BE IN CONTROL OF YOUR DOG
Getting this right is fundamental to you, your family and your dog or dogs having a good life together.
Let me start by saying that I do not believe that all dogs are out to dominate their owners and be leader. I do think that some dogs look to control things in their immediate environment that are of importance to them "a resource", things that they individually see as valuable to themselves (attention, food, exercise toys etc), and that this behaviour is driven by that particular dogs genes, early learning and the environments that they grew up and learnt in. These controlling behaviours are often seen by the uninformed as dominant behaviour, and this is in most cases not the truth.
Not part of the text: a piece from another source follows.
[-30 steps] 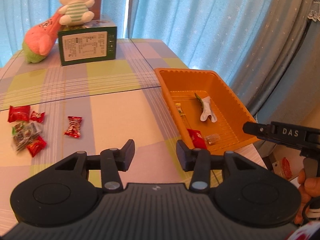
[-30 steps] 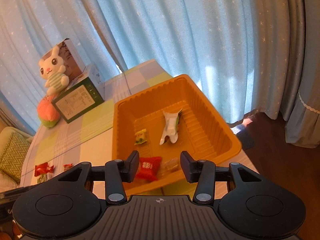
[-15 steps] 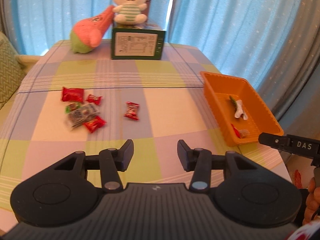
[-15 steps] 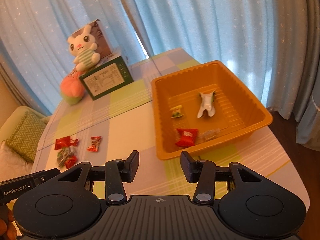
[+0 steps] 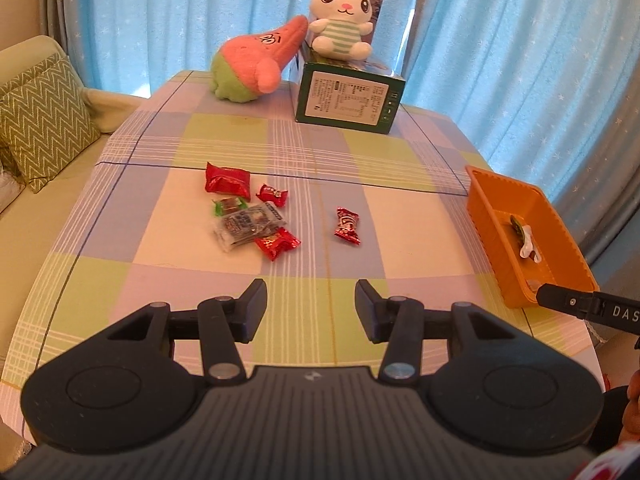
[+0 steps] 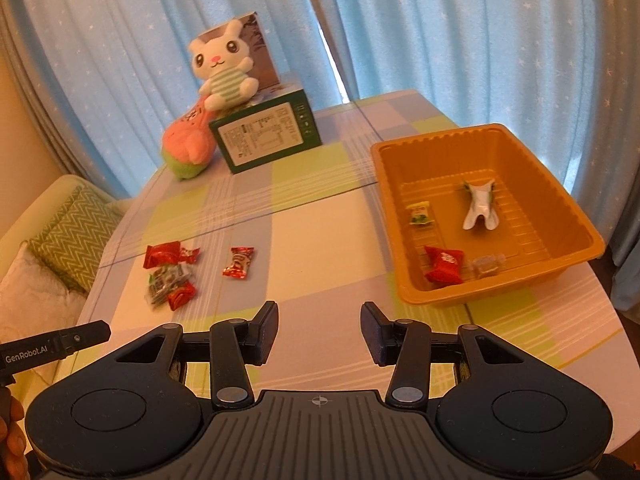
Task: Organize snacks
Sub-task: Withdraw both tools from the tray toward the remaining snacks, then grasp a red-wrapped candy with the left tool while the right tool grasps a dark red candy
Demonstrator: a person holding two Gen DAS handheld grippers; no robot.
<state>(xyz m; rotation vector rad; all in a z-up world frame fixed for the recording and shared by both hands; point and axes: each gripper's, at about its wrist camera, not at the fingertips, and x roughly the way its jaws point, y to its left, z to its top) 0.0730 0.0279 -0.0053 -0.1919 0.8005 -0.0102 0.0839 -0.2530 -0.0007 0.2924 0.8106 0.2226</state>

Dogs are social animals (genetic), most thrive in a well ordered family where they know the ground rules (just like their wild cousins, wolves), and they will happily allow you to be the one to call the shots and follow your lead if you go about it properly. Physically trying to dominate your dog is not the way to do it, teaching and training your dog is the way to go, they need to be taught what is acceptable behaviour in our human world.
This teaching and training needs to take place from day one as a pup, so, if you are looking to take on an a new adult dog that already has serious issues and you are a new or inexperienced owner then don’t take them on, see (/picking-the-right-adult-dog-for-me). At the end of this section I will cover some ways to help your position with an adult dog that comes into the household. I will try not to use the "D" word (dominance) too much as this is a bone of contention with many canine professionals and in some contexts gives of a harsh view. I have my own personal views on this and you can read about it in the canine hierachy section that I will be adding shortly.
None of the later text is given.